Raw sewage spills in Oakland behind zoo, and neighbors say it isn't the first time
OAKLAND, Calif. - Oakland's aging sewer system, served up another embarrassment this week, as raw sewage spilled down a creek near the Oakland Zoo. And neighbors say this isn't the first time.
On Thursday, Oakland sanitary septic sewer crews with suction and flushing equipment were working on Viejo Arroyo Creek which tracks down the Oakland Hill along Golf Links Road behind the Oakland Zoo.
In several sections of the creek, the water is not clear at all. In fact, it's very much discolored and there was toilet paper floating around. It certainly did not smell like rose water. One thing is for sure, all of this stuff was flowing into the bay.
The city says it only learned of the spill at 10 a.m. Thursday, based on nearby resident complaints and responded within an hour. The city said it reported the spill to the county and state water authorities.
Upstream, the city says it found a sanitary sewer manhole overflow, indicating a blocked sewer main, which the Department of Public Works says was cleared just before 5 p.m. It says it will spend the next day flushing the creek and sucking the contamination out.

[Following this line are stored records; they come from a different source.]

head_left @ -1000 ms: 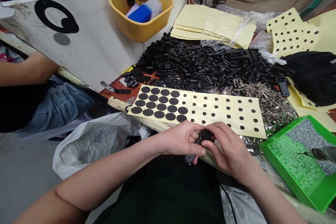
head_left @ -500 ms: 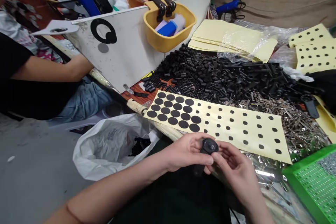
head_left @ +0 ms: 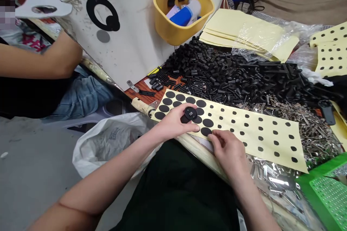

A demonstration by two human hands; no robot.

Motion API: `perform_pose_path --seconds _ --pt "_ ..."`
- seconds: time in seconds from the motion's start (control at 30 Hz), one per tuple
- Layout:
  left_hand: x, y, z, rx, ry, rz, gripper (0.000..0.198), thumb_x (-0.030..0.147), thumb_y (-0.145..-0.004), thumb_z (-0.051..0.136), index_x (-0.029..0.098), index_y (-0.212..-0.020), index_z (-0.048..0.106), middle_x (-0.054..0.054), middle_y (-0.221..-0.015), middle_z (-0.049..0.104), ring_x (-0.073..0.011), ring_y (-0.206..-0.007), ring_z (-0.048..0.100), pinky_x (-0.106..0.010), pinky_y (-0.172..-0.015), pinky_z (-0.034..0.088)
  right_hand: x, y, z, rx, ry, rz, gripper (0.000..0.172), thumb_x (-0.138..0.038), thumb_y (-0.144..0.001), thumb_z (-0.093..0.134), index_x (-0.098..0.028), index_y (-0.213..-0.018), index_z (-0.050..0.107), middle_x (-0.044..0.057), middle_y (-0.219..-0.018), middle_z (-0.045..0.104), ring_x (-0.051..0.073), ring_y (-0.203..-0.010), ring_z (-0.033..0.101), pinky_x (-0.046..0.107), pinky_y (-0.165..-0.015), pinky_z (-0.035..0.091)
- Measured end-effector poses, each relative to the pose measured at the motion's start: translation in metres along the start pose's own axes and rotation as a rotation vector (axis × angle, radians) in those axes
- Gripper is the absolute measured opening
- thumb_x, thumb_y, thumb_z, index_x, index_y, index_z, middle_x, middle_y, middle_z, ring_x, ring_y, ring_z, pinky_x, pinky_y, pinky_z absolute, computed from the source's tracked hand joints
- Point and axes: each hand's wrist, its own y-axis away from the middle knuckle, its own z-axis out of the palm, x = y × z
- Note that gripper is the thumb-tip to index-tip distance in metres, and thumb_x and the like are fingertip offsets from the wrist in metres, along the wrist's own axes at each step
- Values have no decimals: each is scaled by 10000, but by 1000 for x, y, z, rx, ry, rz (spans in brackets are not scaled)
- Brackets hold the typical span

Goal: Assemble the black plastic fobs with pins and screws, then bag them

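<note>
Left hand (head_left: 173, 124): closed around a small round black plastic part (head_left: 189, 114), thumb and fingers pinching its rim, held just above the near left corner of the pale yellow backing sheet of black round stickers (head_left: 260, 135).

Right hand (head_left: 229, 151): fingers curled, fingertips (head_left: 212, 136) pressed at the edge of a large black round sticker (head_left: 206, 131) near the sheet's front edge; holding nothing, and unclear whether the sticker's edge is lifted.

Change from half a second ago: hands then met in front of the body, both on the black part; now apart, left hand carrying the part over the sheet, right hand down on the sticker. View shifted too, with the yellow plastic hanging tub (head_left: 183, 11) further right.

Surroundings: heap of small black plastic tubes and springs (head_left: 225, 75) behind the sheet, pile of silver metal clips (head_left: 303, 122) to its right, white plastic bag (head_left: 114, 144) below the table edge.

Hidden or cut off: underside of the part covered by the left fingers; green perforated plastic tray (head_left: 325, 195) cropped at the lower right corner; a co-worker's forearm (head_left: 40, 61) at left, hand out of sight behind the white divider board (head_left: 135, 43).
</note>
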Motion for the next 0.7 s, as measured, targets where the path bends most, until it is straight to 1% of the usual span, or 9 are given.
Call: perform_pose_path --seconds 0.03,0.07,0.13,0.2,0.23,0.3,0.37,0.5,0.7 --pt "1 -4 -3 -42 -172 33 494 230 -618 757 170 -1081 593 -32 -955 649 -170 -850 604 -296 -780 465 -3 0 5 19 68 -8 218 -343 -847 545 -173 -840 681 85 -810 687 210 -645 626 334 -581 478" --pt "2 -7 -5 -110 -345 74 429 232 -631 736 184 -1043 624 -35 -965 664 -189 -877 608 -303 -786 458 -6 0 8 37 117 -7 215 -330 -850 532 -170 -825 674 87 -801 674 206 -620 609 318 -540 446" --pt "5 -10 -5 -295 -653 178 348 218 -680 657 224 -1029 660 -28 -914 692 -210 -857 624 -301 -739 445 -10 1 14 54 155 7 212 -303 -853 504 -174 -780 656 87 -782 656 202 -597 587 299 -498 392" --pt "9 -11 -4 -435 -857 293 396 185 -702 577 264 -1080 661 -20 -820 699 -208 -774 634 -282 -649 411 -12 2 16 50 144 37 195 -286 -841 503 -182 -745 637 78 -752 649 204 -594 583 295 -498 374" --pt "11 -12 -3 -469 -916 341 432 171 -695 553 272 -1101 657 -20 -782 696 -207 -737 632 -276 -610 388 -12 2 16 48 137 57 179 -285 -831 512 -186 -737 628 71 -732 647 206 -593 585 295 -502 374" --pt "14 -13 -2 -500 -961 397 447 168 -669 538 266 -1086 666 -19 -721 683 -206 -674 619 -272 -553 345 -12 1 16 44 116 107 151 -296 -806 537 -193 -731 618 59 -695 648 207 -582 590 298 -511 382" --pt "15 -16 -2 -528 -951 418 400 176 -657 534 258 -1017 686 -11 -662 659 -199 -624 599 -271 -518 317 -12 0 15 38 88 165 141 -312 -784 559 -198 -726 617 53 -669 655 207 -562 595 303 -511 391" --pt "14 -24 -3 -595 -910 404 292 179 -638 557 246 -884 698 11 -576 589 -173 -563 555 -257 -491 306 -11 -4 15 12 11 285 136 -327 -744 593 -202 -705 632 31 -607 652 198 -520 598 307 -512 418" --pt "13 -30 -5 -663 -872 429 275 202 -639 571 238 -879 701 27 -517 506 -156 -502 497 -252 -462 283 -10 -7 14 -18 -135 387 156 -339 -711 607 -195 -703 664 22 -588 648 161 -480 558 287 -500 428"
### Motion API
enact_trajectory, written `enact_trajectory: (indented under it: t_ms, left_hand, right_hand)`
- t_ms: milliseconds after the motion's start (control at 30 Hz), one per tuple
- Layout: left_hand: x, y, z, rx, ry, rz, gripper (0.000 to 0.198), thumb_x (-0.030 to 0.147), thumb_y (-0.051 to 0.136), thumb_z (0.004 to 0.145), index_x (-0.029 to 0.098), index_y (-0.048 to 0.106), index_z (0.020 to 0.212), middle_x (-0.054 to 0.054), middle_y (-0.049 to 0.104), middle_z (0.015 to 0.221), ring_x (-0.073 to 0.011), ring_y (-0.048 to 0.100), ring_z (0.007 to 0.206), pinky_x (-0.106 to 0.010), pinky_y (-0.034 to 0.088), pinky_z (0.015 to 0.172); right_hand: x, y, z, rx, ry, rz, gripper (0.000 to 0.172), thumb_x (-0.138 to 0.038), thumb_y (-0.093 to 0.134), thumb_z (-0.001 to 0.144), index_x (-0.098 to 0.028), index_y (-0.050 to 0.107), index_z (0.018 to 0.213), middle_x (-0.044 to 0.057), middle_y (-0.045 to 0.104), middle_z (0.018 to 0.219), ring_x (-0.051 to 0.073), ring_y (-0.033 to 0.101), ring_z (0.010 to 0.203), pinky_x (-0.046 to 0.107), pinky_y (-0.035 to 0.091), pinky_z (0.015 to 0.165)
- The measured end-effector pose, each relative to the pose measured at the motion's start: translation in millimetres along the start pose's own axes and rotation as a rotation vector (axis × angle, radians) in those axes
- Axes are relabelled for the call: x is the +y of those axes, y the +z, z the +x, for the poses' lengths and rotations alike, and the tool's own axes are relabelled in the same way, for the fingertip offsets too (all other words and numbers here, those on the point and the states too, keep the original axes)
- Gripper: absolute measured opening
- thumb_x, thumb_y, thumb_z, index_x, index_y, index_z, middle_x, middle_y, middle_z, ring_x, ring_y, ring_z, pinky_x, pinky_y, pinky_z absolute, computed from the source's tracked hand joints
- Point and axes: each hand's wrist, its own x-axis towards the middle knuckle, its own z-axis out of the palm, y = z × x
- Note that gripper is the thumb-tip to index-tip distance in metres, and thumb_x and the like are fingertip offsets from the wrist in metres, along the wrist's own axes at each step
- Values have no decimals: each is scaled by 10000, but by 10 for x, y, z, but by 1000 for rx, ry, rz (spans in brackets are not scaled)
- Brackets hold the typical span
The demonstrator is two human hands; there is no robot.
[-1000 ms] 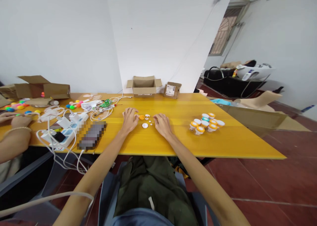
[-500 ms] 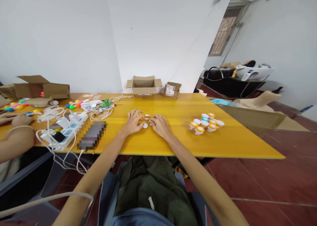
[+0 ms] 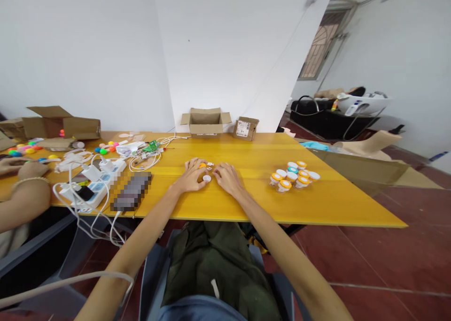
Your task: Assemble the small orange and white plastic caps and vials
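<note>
My left hand (image 3: 192, 176) curls over the table, its thumb and fingertips closed at the edge of a small white round lid (image 3: 207, 178). Right behind the index finger shows an orange ring-shaped piece (image 3: 202, 165), partly hidden by the fingers. Several tiny white pieces (image 3: 210, 164) lie on the table between the hands, just beyond the lid. On the other side my right hand (image 3: 228, 177) has its thumb and fingers pinched together; whatever is between them is too small to make out.
Small clear jars (image 3: 292, 175) with orange, white and teal tops cluster to the right. Left are a phone (image 3: 131, 192), a power strip (image 3: 102, 182) with cables, and another person's arm (image 3: 31, 194). Cardboard boxes (image 3: 205, 129) (image 3: 245, 128) stand against the wall.
My left fingers have shifted slightly around the white lid, which now looks a little tilted. More of the orange piece shows. My right hand has barely moved.
</note>
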Motion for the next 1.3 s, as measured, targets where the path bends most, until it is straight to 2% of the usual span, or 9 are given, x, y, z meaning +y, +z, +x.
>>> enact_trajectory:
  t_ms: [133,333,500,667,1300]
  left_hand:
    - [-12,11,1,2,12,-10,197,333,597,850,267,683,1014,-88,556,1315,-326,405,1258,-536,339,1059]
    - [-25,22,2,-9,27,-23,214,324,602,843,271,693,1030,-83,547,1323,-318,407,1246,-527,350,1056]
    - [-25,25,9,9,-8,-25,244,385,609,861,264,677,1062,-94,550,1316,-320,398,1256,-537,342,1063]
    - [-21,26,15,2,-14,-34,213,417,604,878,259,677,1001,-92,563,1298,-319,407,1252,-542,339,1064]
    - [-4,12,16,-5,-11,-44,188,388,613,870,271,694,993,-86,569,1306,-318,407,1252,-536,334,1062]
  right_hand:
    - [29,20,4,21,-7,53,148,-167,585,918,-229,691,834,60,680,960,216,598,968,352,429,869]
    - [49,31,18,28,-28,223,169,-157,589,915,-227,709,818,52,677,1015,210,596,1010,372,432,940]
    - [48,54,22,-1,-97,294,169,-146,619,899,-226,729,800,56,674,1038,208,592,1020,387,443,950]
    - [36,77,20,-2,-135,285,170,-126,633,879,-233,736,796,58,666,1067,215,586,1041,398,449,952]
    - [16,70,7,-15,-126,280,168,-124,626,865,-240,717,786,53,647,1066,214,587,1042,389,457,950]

Creekside neighbors, however, dispute that this was only a one-day problem.
"It's been going on for months I would say," said Claudia Debus, who, with her husband, Axel, live right above the creek where crews are working.
"I smell it every night. As a matter of fact, a couple of years ago I reported it to EBMUD and the city of Oakland. The smell is very pervading," said Axel Debus.
What did the city do?
"Nothing, nobody's responsible," he said.
His wife agreed: "Every time I took a shower, when I turned off the water and was drying myself, I would always get this sewage smell and I just thought our pipes were backing up or something was going on. But we had recently had them worked on and so, my husband told me it wasn't possible."
Six weeks ago, Loren Little, the former supervisor or the sanitary sewer department, now in charge of storm sewers, said the sewage problems throughout Oakland are pervasive.
"Sanitary sewer systems that are actually compromised that are not being repaired in a timely fashion like they should be," said Little, who is now Oakland's storm sewers supervisor.
County officials and the state water board say they were notified of this spill, but under a consent decree with the city of Oakland, they will investigate to confirm that the cause and amount of the spill are what the city reported.